The expected output is every line of the data exactly as shown, minus the images.

━━━━

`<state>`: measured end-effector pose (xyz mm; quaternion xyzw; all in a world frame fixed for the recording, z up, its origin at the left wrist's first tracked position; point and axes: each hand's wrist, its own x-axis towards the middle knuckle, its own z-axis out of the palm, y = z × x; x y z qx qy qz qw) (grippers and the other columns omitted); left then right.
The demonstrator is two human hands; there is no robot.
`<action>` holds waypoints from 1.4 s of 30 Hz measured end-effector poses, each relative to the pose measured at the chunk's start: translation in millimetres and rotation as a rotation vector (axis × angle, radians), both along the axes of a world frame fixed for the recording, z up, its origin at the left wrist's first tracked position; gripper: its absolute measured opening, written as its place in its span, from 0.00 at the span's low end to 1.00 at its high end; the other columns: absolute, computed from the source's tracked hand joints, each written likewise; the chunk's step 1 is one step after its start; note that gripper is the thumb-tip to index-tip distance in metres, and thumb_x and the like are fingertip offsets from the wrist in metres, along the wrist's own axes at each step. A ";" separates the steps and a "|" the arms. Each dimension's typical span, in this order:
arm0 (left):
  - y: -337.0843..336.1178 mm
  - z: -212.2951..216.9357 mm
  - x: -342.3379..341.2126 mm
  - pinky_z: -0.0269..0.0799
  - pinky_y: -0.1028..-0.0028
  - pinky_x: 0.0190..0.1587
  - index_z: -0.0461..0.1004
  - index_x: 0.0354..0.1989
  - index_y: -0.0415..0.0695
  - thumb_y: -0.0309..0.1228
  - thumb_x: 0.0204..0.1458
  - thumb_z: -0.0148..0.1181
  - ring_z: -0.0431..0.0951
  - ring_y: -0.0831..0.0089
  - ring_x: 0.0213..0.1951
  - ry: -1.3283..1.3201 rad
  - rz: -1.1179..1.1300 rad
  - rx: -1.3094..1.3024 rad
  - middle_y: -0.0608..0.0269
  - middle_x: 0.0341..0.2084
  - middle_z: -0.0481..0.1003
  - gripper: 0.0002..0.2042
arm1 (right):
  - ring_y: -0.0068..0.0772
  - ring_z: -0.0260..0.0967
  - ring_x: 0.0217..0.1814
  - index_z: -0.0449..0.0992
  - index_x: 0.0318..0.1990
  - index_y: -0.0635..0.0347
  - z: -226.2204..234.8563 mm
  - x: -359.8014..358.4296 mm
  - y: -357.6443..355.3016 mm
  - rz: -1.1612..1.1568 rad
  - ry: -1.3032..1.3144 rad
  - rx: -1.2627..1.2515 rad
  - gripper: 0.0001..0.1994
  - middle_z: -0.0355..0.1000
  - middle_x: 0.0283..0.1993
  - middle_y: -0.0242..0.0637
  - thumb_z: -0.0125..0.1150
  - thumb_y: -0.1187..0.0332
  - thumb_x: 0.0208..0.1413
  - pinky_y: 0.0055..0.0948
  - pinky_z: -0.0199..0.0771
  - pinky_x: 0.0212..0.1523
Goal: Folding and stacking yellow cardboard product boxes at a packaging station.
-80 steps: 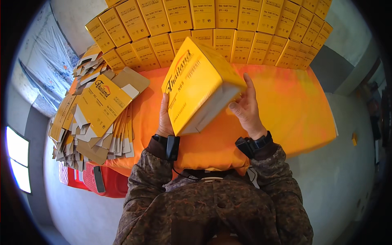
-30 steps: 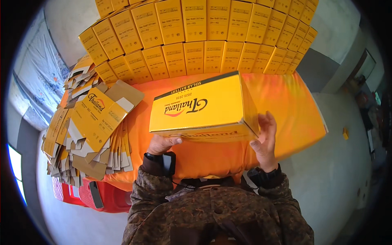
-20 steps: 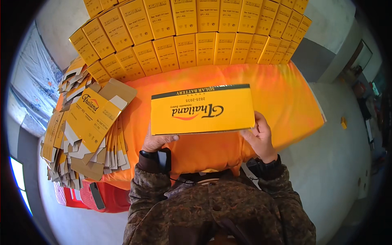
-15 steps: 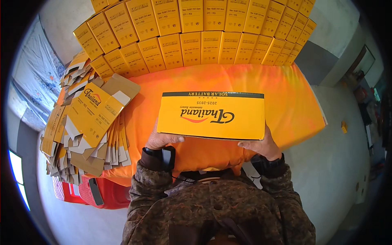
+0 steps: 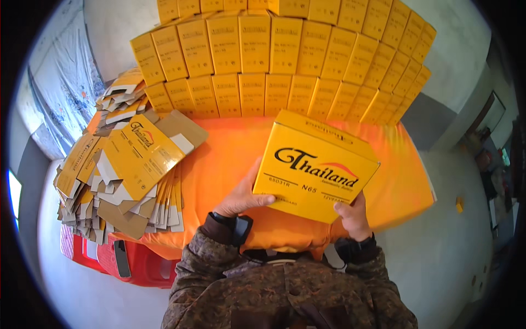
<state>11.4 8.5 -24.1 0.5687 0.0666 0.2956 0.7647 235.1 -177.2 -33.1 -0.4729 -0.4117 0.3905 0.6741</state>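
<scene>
Between my two hands is a yellow cardboard box (image 5: 312,172) with black lettering and a red swoosh, its broad printed side facing me. It is tilted, with its right end lower, over the orange cloth. My left hand (image 5: 244,193) grips the box's lower left edge, thumb on the printed face and fingers out of sight behind it. At the lower right corner my right hand (image 5: 355,218) holds it the same way, thumb in front. Both wrists have dark bands below camouflage sleeves.
An orange cloth (image 5: 230,148) covers the table. Rows of stacked yellow boxes (image 5: 279,49) stand along its far side. Flattened cartons (image 5: 139,164) pile up on the left. Below them, a phone (image 5: 121,259) lies on a red plastic stool (image 5: 145,271).
The box has turned in my hands from level, with its lettering upside down, to tilted, showing a larger upright printed side. It has shifted right. My view now takes in more of the stacked boxes.
</scene>
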 end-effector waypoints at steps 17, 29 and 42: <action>34.1 -45.1 1.7 0.63 0.67 0.54 0.62 0.54 0.46 0.47 0.53 0.56 0.68 0.68 0.51 -0.523 0.261 -0.643 0.63 0.48 0.68 0.25 | 0.33 0.59 0.61 0.42 0.66 0.55 105.3 -49.5 51.8 0.002 -0.355 0.389 0.46 0.58 0.59 0.34 0.70 0.71 0.43 0.34 0.66 0.56; 50.5 -65.4 -0.4 0.69 0.73 0.36 0.69 0.32 0.49 0.39 0.55 0.55 0.71 0.75 0.31 -0.236 0.357 -0.837 0.70 0.26 0.69 0.08 | 0.52 0.72 0.35 0.34 0.69 0.56 290.4 -47.1 307.3 -0.834 -1.426 0.280 0.49 0.57 0.51 0.65 0.59 0.46 0.50 0.34 0.75 0.28; 44.3 -47.2 -4.2 0.70 0.73 0.35 0.67 0.32 0.48 0.33 0.56 0.54 0.70 0.75 0.30 -0.195 0.249 -0.868 0.69 0.26 0.69 0.04 | 0.33 0.63 0.20 0.33 0.70 0.54 300.9 -55.5 397.4 -1.046 -1.581 -0.207 0.49 0.64 0.42 0.59 0.49 0.35 0.51 0.31 0.59 0.17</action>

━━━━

**EXPECTED ANSWER:**
`<state>`: measured end-effector pose (xyz mm; quaternion xyzw; all in a world frame fixed for the recording, z up, its origin at the left wrist's first tracked position; point and axes: each hand's wrist, its own x-axis towards the middle knuckle, its own z-axis out of the palm, y = z × x; x y z qx qy qz qw) (grippers and the other columns omitted); left then right.
The demonstrator is two human hands; there is no robot.
`<action>` holds waypoints from 1.4 s of 30 Hz measured end-effector poses, each relative to the pose measured at the chunk's start: translation in millimetres and rotation as a rotation vector (axis × angle, radians), both along the axes of a world frame fixed for the recording, z up, its origin at the left wrist's first tracked position; gripper: its absolute measured opening, written as its place in its span, from 0.00 at the span's low end to 1.00 at its high end; the other columns: absolute, computed from the source's tracked hand joints, each written likewise; the chunk's step 1 is one step after its start; note that gripper is the thumb-tip to index-tip distance in metres, and thumb_x and the like are fingertip offsets from the wrist in metres, along the wrist's own axes at each step. A ";" separates the steps and a "|" the arms. Each dimension's typical span, in this order:
arm0 (left):
  - y: -337.0843..336.1178 mm
  - z: -212.2951..216.9357 mm
  - x: -342.3379..341.2126 mm
  - pinky_z: -0.0269..0.0799
  - pinky_y: -0.1028..-0.0028
  - pinky_x: 0.0190..0.1587
  - index_z: -0.0461..0.1004
  - index_x: 0.0354..0.1989
  - index_y: -0.0415..0.0695
  - thumb_y: -0.0309..0.1228
  - thumb_x: 0.0204..0.1458
  - thumb_z: -0.0148..0.1181
  - ring_z: -0.0431..0.0951
  - ring_y: -0.0831..0.0089
  - ring_x: 0.0213..0.1951
  - ry: -1.3283..1.3201 rad
  - rz: -1.1179..1.1300 rad
  - rx: -1.3094..1.3024 rad
  - middle_y: -0.0608..0.0269
  - middle_x: 0.0341..0.2084
  - middle_z: -0.0481..0.1003
  - gripper: 0.0002..0.2042
arm1 (right):
  - ring_y: -0.0068..0.0772
  - ring_z: -0.0260..0.0967
  - ring_x: 0.0217..0.1814
  - index_z: -0.0449..0.0992
  - index_x: 0.0318..0.1990
  - index_y: -0.0635..0.0347
  - z: -226.2204..234.8563 mm
  - x: -359.8014..358.4296 mm
  - y: -357.6443..355.3016 mm
  - rz: -1.1612..1.1568 rad
  - ry: -1.3032..1.3144 rad
  - rx: -1.2627..1.2515 rad
  - gripper: 0.0001..0.1994
  - middle_z: -0.0355..0.1000
  - middle_x: 0.0283..0.1993
  - middle_y: -0.0242..0.0637
  - thumb_z: -0.0125..0.1150
  - thumb_y: -0.1187..0.0332
  - thumb_x: 0.0208..0.1413
  - pinky_y: 0.0055..0.0948
  - pinky_z: -0.0199..0.0771
  - pinky_x: 0.0212..0.1523
Goal: Folding and stacking yellow cardboard product boxes at a packaging station.
-80 steps: 
-30 steps: 
-20 steps: 
-15 steps: 
+0 steps: 
<state>11.4 8.5 -24.1 0.5687 0.0666 0.2956 0.7647 235.1 -177.2 -33.1 -0.4729 -0.4117 0.3905 0.6741</state>
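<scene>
Between my two hands is a yellow cardboard box (image 5: 312,172) with black lettering and a red swoosh, its broad printed side facing me. It is tilted, with its right end lower, over the orange cloth. My left hand (image 5: 244,193) grips the box's lower left edge, thumb on the printed face and fingers out of sight behind it. At the lower right corner my right hand (image 5: 355,218) holds it the same way, thumb in front. Both wrists have dark bands below camouflage sleeves.
An orange cloth (image 5: 230,148) covers the table. Rows of stacked yellow boxes (image 5: 279,49) stand along its far side. Flattened cartons (image 5: 139,164) pile up on the left. Below them, a phone (image 5: 121,259) lies on a red plastic stool (image 5: 145,271).
The box has turned in my hands from level, with its lettering upside down, to tilted, showing a larger upright printed side. It has shifted right. My view now takes in more of the stacked boxes.
</scene>
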 end-effector waypoints at steps 17, 29 and 42: <action>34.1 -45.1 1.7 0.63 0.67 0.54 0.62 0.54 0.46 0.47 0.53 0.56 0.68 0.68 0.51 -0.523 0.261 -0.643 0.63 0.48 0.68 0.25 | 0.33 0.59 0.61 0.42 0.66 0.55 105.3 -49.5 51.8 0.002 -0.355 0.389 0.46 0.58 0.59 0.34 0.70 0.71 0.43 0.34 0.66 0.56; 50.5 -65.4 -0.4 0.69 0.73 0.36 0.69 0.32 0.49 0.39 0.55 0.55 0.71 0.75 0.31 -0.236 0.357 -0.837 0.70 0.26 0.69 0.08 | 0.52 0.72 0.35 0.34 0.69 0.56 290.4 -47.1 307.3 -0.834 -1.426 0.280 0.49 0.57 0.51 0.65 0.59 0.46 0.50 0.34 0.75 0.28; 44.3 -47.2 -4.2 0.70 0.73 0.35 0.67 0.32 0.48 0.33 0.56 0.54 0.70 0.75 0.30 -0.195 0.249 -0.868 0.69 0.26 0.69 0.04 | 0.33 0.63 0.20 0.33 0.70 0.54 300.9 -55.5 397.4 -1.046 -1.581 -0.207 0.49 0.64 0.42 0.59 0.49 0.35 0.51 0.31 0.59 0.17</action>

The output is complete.